> _BRIEF_
Repeat the data below in full and exactly.

> _GIVEN MATERIAL_
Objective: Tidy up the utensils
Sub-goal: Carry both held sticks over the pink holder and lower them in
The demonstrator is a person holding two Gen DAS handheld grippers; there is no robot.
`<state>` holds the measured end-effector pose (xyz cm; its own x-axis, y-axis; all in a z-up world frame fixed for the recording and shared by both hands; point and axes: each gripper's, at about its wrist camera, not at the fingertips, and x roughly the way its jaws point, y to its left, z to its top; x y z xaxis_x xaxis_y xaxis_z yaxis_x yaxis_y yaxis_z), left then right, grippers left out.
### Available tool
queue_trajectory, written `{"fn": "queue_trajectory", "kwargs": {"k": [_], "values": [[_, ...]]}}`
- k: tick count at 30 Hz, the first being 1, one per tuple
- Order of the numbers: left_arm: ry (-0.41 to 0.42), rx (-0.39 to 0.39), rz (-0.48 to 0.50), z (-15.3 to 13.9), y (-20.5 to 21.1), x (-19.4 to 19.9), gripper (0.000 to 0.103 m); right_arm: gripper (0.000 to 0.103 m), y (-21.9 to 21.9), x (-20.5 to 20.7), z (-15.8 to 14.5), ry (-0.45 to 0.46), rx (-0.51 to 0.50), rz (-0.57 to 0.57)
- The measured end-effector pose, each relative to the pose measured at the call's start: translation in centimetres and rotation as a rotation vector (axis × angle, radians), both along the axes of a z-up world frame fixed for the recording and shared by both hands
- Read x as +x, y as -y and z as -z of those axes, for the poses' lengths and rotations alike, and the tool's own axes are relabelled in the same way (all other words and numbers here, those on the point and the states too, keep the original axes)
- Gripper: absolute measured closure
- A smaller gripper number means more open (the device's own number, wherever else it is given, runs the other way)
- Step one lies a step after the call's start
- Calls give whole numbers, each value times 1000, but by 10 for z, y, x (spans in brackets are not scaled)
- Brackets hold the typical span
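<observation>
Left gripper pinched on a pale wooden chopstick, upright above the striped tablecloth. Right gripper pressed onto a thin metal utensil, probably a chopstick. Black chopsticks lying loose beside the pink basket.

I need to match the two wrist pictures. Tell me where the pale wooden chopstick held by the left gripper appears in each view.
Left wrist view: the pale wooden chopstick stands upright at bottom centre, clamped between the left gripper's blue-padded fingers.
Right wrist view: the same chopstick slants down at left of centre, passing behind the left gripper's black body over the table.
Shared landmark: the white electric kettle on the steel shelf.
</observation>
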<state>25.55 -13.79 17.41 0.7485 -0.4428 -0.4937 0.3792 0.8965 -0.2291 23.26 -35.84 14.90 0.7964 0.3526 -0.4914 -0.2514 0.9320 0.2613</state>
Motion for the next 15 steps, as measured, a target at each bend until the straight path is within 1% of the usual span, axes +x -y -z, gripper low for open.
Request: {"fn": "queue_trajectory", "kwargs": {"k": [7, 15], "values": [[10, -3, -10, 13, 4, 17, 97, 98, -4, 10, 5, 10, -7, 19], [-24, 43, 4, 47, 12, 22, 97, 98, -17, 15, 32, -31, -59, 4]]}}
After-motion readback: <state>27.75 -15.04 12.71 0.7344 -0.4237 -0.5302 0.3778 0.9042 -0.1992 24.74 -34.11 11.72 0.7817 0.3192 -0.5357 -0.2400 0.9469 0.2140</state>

> _EXERCISE ANSWER_
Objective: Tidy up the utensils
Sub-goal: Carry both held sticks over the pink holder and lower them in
The demonstrator is a person holding two Gen DAS handheld grippers; there is no robot.
`<state>` holds the measured end-effector pose (xyz cm; its own x-axis, y-axis; all in a z-up world frame fixed for the recording and shared by both hands; point and axes: each gripper's, at about its wrist camera, not at the fingertips, and x roughly the way its jaws point, y to its left, z to its top; x y z xaxis_x xaxis_y xaxis_z yaxis_x yaxis_y yaxis_z), left then right, grippers left out.
### Available tool
queue_trajectory, written `{"fn": "queue_trajectory", "kwargs": {"k": [_], "values": [[_, ...]]}}`
- k: tick count at 30 Hz, the first being 1, one per tuple
- Order of the numbers: left_arm: ry (-0.41 to 0.42), rx (-0.39 to 0.39), rz (-0.48 to 0.50), z (-15.3 to 13.9), y (-20.5 to 21.1), x (-19.4 to 19.9), gripper (0.000 to 0.103 m); right_arm: gripper (0.000 to 0.103 m), y (-21.9 to 21.9), x (-20.5 to 20.7), z (-15.8 to 14.5), ry (-0.45 to 0.46), rx (-0.51 to 0.50), rz (-0.57 to 0.57)
- The measured end-effector pose, each relative to the pose measured at the call's start: translation in centimetres and rotation as a rotation vector (axis × angle, radians), both along the axes of a z-up world frame fixed for the recording and shared by both hands
- Read x as +x, y as -y and z as -z of those axes, for the poses' lengths and rotations alike, and the tool's own axes are relabelled in the same way (all other words and numbers here, those on the point and the states too, keep the original axes)
- Gripper: absolute measured closure
- A smaller gripper number means more open (the device's own number, wherever else it is given, runs the other way)
- Step one lies a step after the call's start
- Calls give whole numbers, each value times 1000, but by 10 for z, y, x (spans in brackets are not scaled)
- Brackets hold the typical span
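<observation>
Left gripper pinched on a pale wooden chopstick, upright above the striped tablecloth. Right gripper pressed onto a thin metal utensil, probably a chopstick. Black chopsticks lying loose beside the pink basket.

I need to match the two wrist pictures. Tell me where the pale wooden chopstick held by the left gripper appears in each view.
Left wrist view: the pale wooden chopstick stands upright at bottom centre, clamped between the left gripper's blue-padded fingers.
Right wrist view: the same chopstick slants down at left of centre, passing behind the left gripper's black body over the table.
Shared landmark: the white electric kettle on the steel shelf.
</observation>
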<state>25.55 -13.79 17.41 0.7485 -0.4428 -0.4937 0.3792 0.8965 -0.2291 23.26 -35.84 14.90 0.7964 0.3526 -0.4914 -0.2514 0.9320 0.2613</state>
Motion for the next 15 steps, as measured, a target at each bend until the straight path is within 1% of the usual span, axes +x -y -z, gripper low for open.
Request: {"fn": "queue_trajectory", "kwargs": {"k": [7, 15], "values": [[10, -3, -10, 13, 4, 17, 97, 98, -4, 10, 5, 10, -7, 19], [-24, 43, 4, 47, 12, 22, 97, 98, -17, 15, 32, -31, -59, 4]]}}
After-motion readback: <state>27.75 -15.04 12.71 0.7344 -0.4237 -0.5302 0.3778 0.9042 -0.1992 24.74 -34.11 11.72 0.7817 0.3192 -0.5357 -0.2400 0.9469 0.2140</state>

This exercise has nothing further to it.